介護士でありながら42人もの高齢者を殺めた男と、彼のその真意を追及する検事の姿を通して、物語は高齢化社会の深刻な現状を浮き彫りにしていきます。殺人行為を「救い」だという男の驚きの発言に検事は戸惑い、揺さぶられ、やがて2人の“正義”が衝突。いまのこの社会を生きる私たちすべてに対し、多くの問題を提起する作品なのです。
42人を殺めた介護士と、その真相を追う検事
検事の大友秀美(長澤)が担当することになったとある事件。ことの始まりは、早朝の民家で老人と訪問介護センターの所長の死体が発見されたというものです。
センターの職員たちへの事情聴取を重ねて調べを進めていくうち、やがて介護士の1人である斯波宗典(松山)が容疑者として捜査線上に浮かんできます。しかも大友は、彼がこのセンターで働くようになってから40人以上もの老人が自宅で亡くなっていることを突き止めます。
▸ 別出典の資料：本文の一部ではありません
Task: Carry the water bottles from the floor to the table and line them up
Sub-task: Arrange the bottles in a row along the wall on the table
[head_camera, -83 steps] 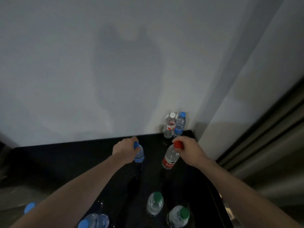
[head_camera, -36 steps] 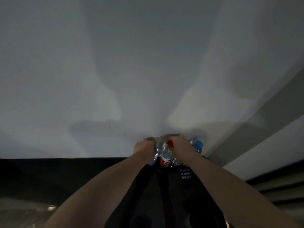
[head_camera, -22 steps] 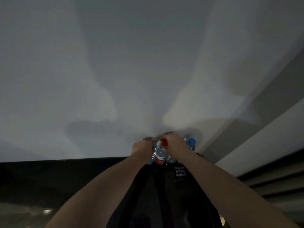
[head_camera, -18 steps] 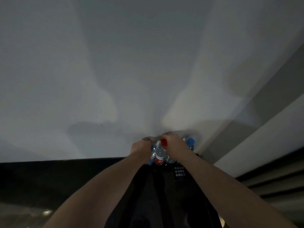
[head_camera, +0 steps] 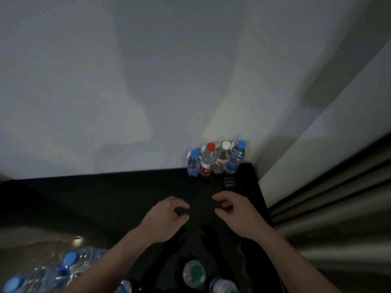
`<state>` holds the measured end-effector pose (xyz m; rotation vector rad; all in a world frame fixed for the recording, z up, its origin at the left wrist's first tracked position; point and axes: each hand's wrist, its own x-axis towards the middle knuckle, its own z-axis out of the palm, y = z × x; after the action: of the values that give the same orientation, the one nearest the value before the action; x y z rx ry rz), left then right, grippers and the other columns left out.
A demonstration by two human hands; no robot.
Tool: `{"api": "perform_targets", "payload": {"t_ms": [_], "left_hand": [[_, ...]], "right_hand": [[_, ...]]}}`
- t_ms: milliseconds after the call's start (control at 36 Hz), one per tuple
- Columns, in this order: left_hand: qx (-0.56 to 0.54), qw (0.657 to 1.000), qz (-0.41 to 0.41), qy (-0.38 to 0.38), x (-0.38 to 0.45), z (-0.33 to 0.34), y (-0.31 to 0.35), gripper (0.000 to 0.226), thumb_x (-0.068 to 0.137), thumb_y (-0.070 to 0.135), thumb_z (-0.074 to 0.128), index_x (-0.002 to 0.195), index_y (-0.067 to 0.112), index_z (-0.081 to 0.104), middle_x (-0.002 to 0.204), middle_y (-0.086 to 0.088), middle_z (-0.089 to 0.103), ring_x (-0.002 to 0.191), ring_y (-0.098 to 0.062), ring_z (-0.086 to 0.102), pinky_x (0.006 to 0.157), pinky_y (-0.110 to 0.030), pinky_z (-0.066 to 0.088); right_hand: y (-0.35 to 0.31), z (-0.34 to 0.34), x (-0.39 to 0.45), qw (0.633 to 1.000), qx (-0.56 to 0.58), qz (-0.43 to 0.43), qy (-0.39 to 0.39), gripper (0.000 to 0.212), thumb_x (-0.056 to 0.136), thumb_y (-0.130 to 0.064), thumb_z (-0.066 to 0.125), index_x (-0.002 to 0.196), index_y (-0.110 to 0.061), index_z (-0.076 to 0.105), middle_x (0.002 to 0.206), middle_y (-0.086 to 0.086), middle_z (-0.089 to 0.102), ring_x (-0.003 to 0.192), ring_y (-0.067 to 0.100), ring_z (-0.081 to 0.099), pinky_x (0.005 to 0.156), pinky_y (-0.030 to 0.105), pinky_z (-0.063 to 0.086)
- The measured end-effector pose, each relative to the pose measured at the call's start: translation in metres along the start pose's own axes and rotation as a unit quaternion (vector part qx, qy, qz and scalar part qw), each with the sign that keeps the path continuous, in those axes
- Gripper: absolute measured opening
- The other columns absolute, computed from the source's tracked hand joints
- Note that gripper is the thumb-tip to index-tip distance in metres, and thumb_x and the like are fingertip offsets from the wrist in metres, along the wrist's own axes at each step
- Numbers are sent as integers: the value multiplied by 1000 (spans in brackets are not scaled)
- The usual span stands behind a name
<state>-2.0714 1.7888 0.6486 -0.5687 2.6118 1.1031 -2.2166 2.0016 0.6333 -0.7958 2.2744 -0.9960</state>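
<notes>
Dark tabletop (head_camera: 105, 195); left hand (head_camera: 167, 216) and right hand (head_camera: 234, 210) fingers loosely curled, empty. Four bottles (head_camera: 215, 161) lined up, labels unreadable.

Dim room, low light. Plain pale grey wall (head_camera: 148, 70) fills most of view, w/ soft broad shadows across it. At right, a wall corner (head_camera: 330, 115) juts fwd, lighter face angled toward cam. Further right, dark vertical folds of a curtain (head_camera: 338, 208), grey-brown. Black tabletop (head_camera: 95, 197) butts against the wall, glossy, far-right corner in the nook. Lower left, floor (head_camera: 31, 246) pale brownish, w/ one small bright glint.
</notes>
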Motion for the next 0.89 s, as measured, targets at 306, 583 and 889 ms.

大友の問いに、あっさりと犯行を認める斯波。でも彼は自分がやったことは「殺人」ではなく、「救い」なのだと主張します。なぜ彼は多くの老人を「救い」と称して殺めたのでしょうか。
大友は被害者の家族を調査していくうち、社会的な援助が行き届いていない介護家族の厳しい現状を知ることになります。それでも彼女は“法律”という正義のもと、また別の正義を主張する斯波と対峙していくのです。
坂井真紀に柄本明……作品を支える盤石の布陣
本作の大きな見どころは大友と斯波が対峙するさまですが、それを支えるキャラクターたちの存在も重要。演じる俳優たちはまさに盤石の布陣となっています。
大友の右腕的存在として活躍する検察事務官の椎名役に鈴鹿央士さん、最初に発覚する事件の被害者の娘である梅田美絵役に戸田菜穂さん、大友の母親・加代役に藤田弓子さんが配されています。
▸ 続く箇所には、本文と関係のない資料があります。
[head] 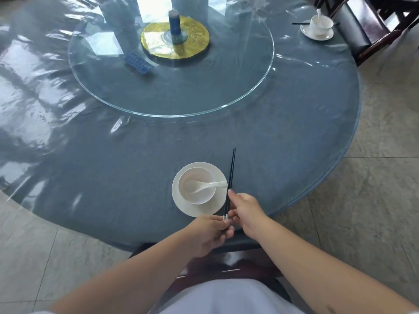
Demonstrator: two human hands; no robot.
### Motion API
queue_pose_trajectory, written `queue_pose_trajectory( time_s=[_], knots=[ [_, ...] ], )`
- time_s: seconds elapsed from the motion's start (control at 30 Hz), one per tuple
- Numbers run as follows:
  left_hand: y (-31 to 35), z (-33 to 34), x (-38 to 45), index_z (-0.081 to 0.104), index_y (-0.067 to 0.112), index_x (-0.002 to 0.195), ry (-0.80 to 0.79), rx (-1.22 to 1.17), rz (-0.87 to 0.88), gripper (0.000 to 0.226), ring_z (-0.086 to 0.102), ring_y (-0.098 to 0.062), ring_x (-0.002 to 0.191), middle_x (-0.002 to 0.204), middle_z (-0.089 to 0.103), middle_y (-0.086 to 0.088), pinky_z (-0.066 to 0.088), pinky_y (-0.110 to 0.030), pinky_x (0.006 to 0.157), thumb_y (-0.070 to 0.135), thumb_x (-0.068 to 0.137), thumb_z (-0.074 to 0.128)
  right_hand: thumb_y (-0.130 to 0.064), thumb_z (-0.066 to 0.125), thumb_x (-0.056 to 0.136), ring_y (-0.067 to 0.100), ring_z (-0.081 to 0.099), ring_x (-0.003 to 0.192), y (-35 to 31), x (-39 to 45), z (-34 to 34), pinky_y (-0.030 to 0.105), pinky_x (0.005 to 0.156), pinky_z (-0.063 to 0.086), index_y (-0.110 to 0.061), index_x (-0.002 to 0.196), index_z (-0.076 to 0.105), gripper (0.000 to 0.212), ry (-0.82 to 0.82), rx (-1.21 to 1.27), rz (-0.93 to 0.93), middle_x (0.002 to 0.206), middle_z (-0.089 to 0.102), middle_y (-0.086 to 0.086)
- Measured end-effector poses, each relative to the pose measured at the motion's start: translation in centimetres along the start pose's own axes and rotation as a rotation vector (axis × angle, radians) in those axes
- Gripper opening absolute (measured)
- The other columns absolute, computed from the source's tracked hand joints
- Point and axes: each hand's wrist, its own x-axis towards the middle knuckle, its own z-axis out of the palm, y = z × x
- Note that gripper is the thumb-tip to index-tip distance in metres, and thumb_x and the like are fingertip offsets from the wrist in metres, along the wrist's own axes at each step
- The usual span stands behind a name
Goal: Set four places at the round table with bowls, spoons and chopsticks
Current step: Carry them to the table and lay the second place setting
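Note:
A white bowl (196, 185) with a white spoon (209, 185) in it stands on a white saucer (181, 198) near the front edge of the round table (283, 143). Just right of the saucer lies a pair of black chopsticks (231, 173), tips pointing away from me. My left hand (209, 232) pinches their white-capped near ends. My right hand (246, 210) touches them from the right, forefinger stretched along the sticks. A second setting sits at the far right: a bowl with spoon (320, 22) on a saucer (317, 34), black chopsticks (299, 23) beside it.
A glass turntable (249, 91) covers the table's middle, carrying a gold disc (195, 41), a blue cylinder (174, 22) and a blue packet (137, 63). A dark chair (362, 30) stands at the far right, another chair (226, 266) right under my arms. Tiled floor surrounds the table.

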Motion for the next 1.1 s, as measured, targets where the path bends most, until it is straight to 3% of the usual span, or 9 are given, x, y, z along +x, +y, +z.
queue_pose_trajectory(
  time_s=[0.1,0.2,0.4,0.57,0.67,0.77,0.93,1.1],
  knots=[
    [-0.5,-0.3,0.9,0.066,0.012,0.095,0.035,0.005,-0.032,0.014,0.063,-0.005,0.06,0.073,0.067,-0.001,0.046,-0.012,0.047,0.011,0.1,0.053,-0.017,0.062,0.094,0.008,0.054,0.05,0.9,0.3,-0.3,0.019,0.043,0.043,-0.011,0.091,0.06,0.007,0.009,-0.145,-0.027,0.069,0.059,0.003],
    [-1.1,-0.6,1.6,0.068,0.016,0.098,0.064,0.015,-0.053,0.013,0.062,-0.004,0.06,0.077,0.069,0.001,0.043,-0.012,0.046,0.016,0.099,0.055,-0.008,0.063,0.092,0.009,0.052,0.051,1.4,0.6,-0.2,0.016,0.041,0.042,-0.014,0.083,0.06,0.011,0.027,-0.225,-0.064,0.067,0.058,0.003],
    [-1.3,-1.3,2.7,0.068,0.01,0.101,0.136,-0.032,-0.051,0.014,0.065,-0.008,0.062,0.083,0.067,-0.006,0.044,-0.013,0.047,0.009,0.099,0.054,-0.01,0.068,0.087,0.011,0.054,0.052,1.4,1.4,0.5,0.025,0.055,0.049,-0.016,0.079,0.066,0.01,0.01,-0.411,-0.114,0.061,0.061,0.003],
    [-1.2,-1.9,3.2,0.06,0.001,0.104,0.121,0.005,-0.05,0.015,0.069,-0.019,0.076,0.089,0.06,-0.013,0.054,-0.018,0.054,-0.001,0.099,0.047,-0.015,0.074,0.081,0.026,0.069,0.078,1.2,2.0,1.0,0.041,0.081,0.056,-0.025,0.068,0.061,0.021,0.026,-0.57,-0.159,0.079,0.073,0.007],
    [-1.2,-1.9,3.4,0.057,-0.003,0.115,0.165,0.112,-0.036,0.022,0.071,-0.02,0.079,0.102,0.058,-0.017,0.055,-0.02,0.055,-0.005,0.098,0.044,-0.019,0.076,0.079,0.023,0.071,0.08,1.0,2.2,1.1,0.042,0.084,0.056,-0.027,0.071,0.06,0.019,0.044,-0.619,-0.172,0.078,0.073,0.004],
    [-1.3,-1.8,3.9,0.053,-0.004,0.122,0.254,0.207,0.004,0.025,0.07,-0.019,0.073,0.102,0.06,-0.018,0.054,-0.02,0.052,-0.003,0.097,0.048,-0.02,0.076,0.078,0.021,0.07,0.08,0.8,2.3,1.1,0.04,0.083,0.055,-0.025,0.069,0.06,0.019,0.062,-0.671,-0.195,0.072,0.073,0.003],
    [-1.2,-1.8,4.8,0.056,0.002,0.096,0.364,0.27,0.063,0.005,0.068,-0.019,0.066,0.096,0.062,-0.019,0.052,-0.02,0.046,-0.001,0.094,0.057,-0.024,0.074,0.078,0.017,0.068,0.077,0.4,2.6,0.9,0.034,0.079,0.054,-0.024,0.067,0.063,0.016,0.064,-0.77,-0.21,0.062,0.071,-0.001],
    [-1.7,-2.4,5.2,0.06,0.005,0.083,0.42,0.245,0.07,0.01,0.068,-0.017,0.061,0.075,0.065,-0.013,0.053,-0.021,0.048,-0.001,0.09,0.063,-0.024,0.074,0.08,0.013,0.068,0.074,0.6,2.7,0.8,0.03,0.078,0.053,-0.025,0.069,0.062,0.016,0.056,-0.789,-0.207,0.059,0.07,-0.004]
  ],
)
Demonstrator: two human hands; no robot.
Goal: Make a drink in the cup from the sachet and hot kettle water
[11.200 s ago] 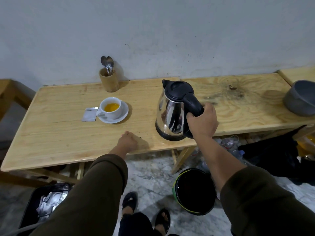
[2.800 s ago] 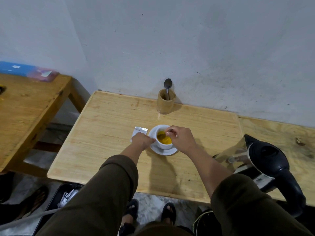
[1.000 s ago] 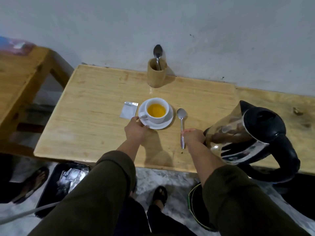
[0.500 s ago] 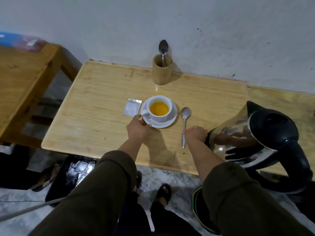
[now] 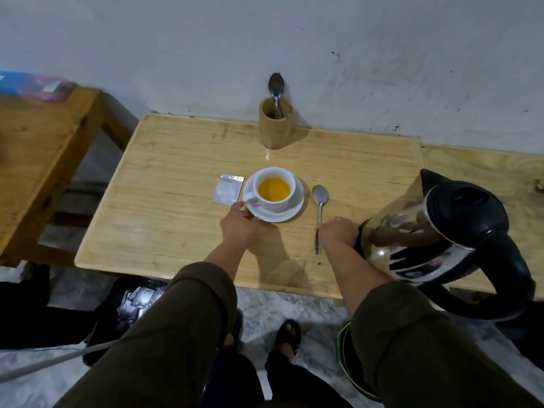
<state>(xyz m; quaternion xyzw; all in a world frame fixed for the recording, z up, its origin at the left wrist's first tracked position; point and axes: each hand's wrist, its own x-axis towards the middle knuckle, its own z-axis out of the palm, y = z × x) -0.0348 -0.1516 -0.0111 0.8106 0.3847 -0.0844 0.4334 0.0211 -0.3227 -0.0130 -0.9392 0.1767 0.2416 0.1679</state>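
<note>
A white cup holding yellow drink stands on a white saucer in the middle of the wooden table. A torn silver sachet lies flat just left of the saucer. My left hand pinches the saucer's near-left rim, by the cup handle. A metal spoon lies flat to the right of the saucer, bowl pointing away. My right hand has its curled fingertips on the spoon's handle. The steel kettle with a black lid stands right beside that hand.
A bamboo holder with one spoon stands at the wall. A second wooden table is on the left, carrying a blue box. Below the table edge are a black bin of used sachets and a black bucket.
The spoon was in the cup under my right hand 2.8 s ago; it now lies on the table right of the saucer. Over the last second both hands have barely moved.
</note>
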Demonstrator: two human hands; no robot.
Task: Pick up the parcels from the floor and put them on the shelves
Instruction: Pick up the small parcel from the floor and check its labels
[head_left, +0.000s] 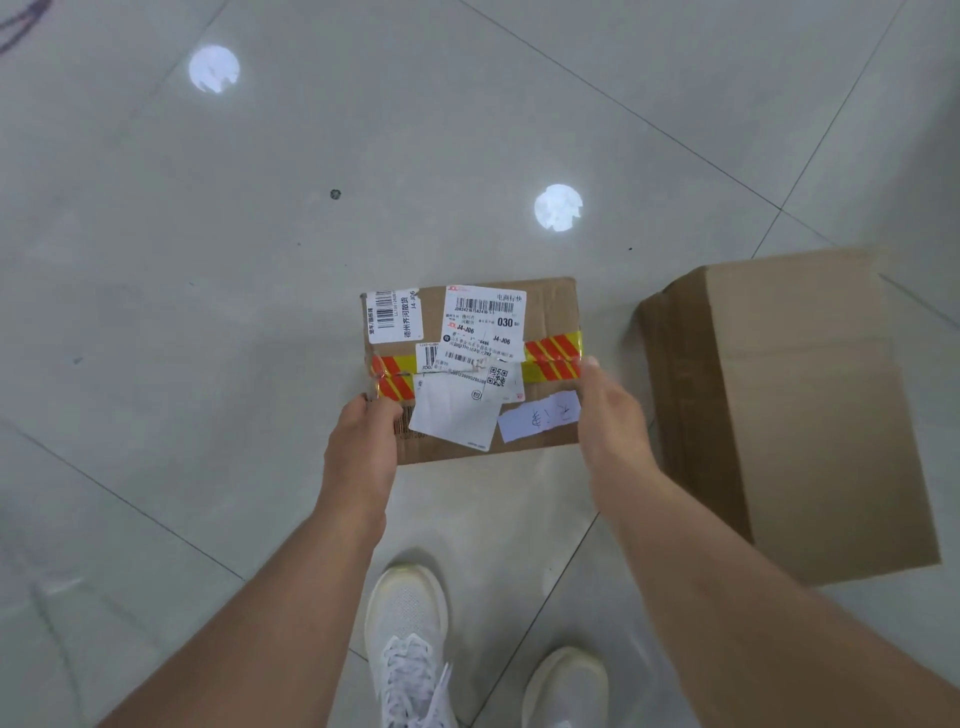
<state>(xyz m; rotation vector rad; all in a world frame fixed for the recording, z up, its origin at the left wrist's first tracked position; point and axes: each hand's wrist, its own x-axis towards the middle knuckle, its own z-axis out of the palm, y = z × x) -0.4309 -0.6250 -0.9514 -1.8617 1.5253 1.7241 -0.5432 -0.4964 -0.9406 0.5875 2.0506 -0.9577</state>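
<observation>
A small brown cardboard parcel (550, 312) with white shipping labels and a band of red-and-yellow striped tape is in the middle of the view, above the tiled floor. My left hand (361, 441) grips its near left corner, fingers curled around the edge. My right hand (610, 415) presses flat against its right side, thumb on top by the tape. Whether the parcel still touches the floor I cannot tell. A larger plain brown box (800, 405) lies on the floor just to the right of my right hand.
Glossy grey floor tiles (208, 312) stretch all around, with two round light reflections on them. My two white shoes (410, 649) stand directly below the parcel. No shelves are in view.
</observation>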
さらに、斯波が勤める介護センターの所長役を井上肇さん、同僚役を峯村リエさんと加藤菜津さんが演じているほか、認知症の母を介護する羽村洋子役を坂井真紀さん、斯波の父である正作役を柄本明さんが演じています。
ここに名を挙げた若手からベテランまでの妙演の数々が、本作を支えているのです。そして、彼ら彼女らの中心で演技対決を繰り広げているのが、斯波宗典役の松山さんと大友秀美役の長澤さんというわけです。